Predicting Pushing Action Effects on Spatial Object Relations by Learning Internal Prediction Models

Understanding the effects of actions is essential for planning and executing robot tasks. By imagining possible action consequences, a robot can choose specific action parameters to achieve desired goal states. We present an approach for parametrizing pushing actions based on learning internal prediction models. These pushing actions must fulfill constraints given by a high-level planner, e. g., after the push the brown box must be to the right of the orange box. In this work, we represent the perceived scenes as object-centric graphs and learn an internal model, which predicts object pose changes due to pushing actions. We train this internal model on a large synthetic data set, which was generated in simulation, and record a smaller data set on the real robot for evaluation.
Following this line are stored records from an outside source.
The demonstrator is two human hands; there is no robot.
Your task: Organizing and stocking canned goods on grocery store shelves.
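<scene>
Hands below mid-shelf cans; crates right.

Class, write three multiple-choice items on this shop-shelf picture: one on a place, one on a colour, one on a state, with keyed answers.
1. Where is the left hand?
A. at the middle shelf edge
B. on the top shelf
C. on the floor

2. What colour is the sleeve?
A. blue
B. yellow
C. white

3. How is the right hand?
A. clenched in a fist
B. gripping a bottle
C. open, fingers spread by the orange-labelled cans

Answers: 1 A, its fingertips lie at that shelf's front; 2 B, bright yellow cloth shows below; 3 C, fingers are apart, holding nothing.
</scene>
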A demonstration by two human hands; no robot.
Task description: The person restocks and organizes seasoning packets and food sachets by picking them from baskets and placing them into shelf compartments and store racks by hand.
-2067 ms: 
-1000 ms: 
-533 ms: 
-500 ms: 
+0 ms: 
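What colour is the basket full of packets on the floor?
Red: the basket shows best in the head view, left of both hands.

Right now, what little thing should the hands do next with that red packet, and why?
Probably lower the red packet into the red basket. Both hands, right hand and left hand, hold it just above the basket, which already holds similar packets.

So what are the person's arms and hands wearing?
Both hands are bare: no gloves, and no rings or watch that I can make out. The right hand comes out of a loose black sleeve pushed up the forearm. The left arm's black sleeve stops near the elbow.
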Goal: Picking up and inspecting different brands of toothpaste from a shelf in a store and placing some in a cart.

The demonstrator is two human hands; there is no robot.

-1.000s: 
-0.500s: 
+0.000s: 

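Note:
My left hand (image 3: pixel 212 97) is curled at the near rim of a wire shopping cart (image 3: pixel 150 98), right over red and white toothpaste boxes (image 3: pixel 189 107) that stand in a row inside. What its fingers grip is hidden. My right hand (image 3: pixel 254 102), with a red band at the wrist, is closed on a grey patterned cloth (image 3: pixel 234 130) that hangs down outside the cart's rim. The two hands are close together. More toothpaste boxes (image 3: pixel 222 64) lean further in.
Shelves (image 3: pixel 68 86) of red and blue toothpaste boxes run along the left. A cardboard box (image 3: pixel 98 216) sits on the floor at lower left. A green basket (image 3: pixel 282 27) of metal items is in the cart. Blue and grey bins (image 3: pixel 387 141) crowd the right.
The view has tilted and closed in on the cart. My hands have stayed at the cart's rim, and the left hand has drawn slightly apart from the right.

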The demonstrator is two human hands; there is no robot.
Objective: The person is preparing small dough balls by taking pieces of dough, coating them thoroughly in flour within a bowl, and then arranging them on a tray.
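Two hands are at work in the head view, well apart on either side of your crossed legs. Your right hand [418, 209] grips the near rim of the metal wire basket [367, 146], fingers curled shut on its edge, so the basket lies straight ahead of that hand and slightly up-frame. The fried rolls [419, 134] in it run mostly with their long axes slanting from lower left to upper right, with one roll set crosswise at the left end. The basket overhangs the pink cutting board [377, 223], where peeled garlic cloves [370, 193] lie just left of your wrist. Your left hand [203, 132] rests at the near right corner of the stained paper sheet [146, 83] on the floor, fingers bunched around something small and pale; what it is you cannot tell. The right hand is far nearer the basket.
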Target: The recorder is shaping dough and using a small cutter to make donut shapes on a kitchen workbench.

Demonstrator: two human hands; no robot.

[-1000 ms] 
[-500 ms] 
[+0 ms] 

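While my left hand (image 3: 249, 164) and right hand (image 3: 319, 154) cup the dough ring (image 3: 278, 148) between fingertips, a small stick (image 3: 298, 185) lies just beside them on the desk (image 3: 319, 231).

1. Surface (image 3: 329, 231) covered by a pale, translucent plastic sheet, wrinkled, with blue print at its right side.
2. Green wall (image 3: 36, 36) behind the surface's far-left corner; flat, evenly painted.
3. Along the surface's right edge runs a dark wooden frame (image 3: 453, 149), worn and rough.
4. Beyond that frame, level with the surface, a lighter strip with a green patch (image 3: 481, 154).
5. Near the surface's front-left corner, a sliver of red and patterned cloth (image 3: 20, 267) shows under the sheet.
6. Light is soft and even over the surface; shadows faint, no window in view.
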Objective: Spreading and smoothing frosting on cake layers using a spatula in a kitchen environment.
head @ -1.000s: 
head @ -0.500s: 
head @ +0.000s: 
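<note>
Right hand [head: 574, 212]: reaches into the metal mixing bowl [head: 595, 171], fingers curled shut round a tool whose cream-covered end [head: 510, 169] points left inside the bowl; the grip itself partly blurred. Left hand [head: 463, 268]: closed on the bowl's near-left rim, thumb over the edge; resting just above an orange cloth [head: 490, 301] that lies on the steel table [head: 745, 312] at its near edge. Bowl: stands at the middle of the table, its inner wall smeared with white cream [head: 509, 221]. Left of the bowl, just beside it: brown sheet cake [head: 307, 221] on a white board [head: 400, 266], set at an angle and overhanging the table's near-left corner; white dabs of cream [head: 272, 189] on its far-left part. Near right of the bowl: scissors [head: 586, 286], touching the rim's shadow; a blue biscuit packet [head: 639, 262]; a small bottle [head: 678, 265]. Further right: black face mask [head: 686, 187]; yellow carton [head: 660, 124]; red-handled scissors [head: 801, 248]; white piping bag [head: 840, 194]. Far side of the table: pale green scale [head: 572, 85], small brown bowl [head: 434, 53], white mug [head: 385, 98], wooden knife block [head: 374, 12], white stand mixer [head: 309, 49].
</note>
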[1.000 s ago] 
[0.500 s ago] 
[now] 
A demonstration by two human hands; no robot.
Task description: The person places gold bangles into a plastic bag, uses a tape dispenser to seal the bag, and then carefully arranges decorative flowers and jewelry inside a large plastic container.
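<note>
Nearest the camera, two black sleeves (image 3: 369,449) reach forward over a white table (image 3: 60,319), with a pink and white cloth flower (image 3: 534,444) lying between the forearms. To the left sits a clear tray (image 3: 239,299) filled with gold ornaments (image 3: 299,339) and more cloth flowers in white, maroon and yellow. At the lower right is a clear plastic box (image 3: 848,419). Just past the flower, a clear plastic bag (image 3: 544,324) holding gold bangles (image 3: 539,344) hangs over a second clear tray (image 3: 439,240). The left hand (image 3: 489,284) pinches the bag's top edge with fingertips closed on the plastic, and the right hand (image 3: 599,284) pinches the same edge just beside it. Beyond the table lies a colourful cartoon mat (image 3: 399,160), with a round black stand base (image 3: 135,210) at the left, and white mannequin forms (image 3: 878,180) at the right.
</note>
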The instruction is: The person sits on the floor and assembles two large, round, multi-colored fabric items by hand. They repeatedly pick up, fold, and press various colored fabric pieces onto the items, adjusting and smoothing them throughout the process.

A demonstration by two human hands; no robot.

For a given scene and goal state, the robot generates a set of possible pushing action candidates by sampling the parameter space and then evaluating the candidates by internal simulation, i. e., by comparing the predicted effect resulting from the internal model with the desired effect provided by the high-level planner. In the evaluation, we show that our model achieves high prediction accuracy in scenes with a varying number of objects and, in contrast to state-of-the-art approaches, is able to generalize to scenes with more objects than seen during training. In experiments on the humanoid robot ARMAR-6, we validate the transfer from simulation and show that the learned internal model can be used to manipulate scenes into desired states effectively.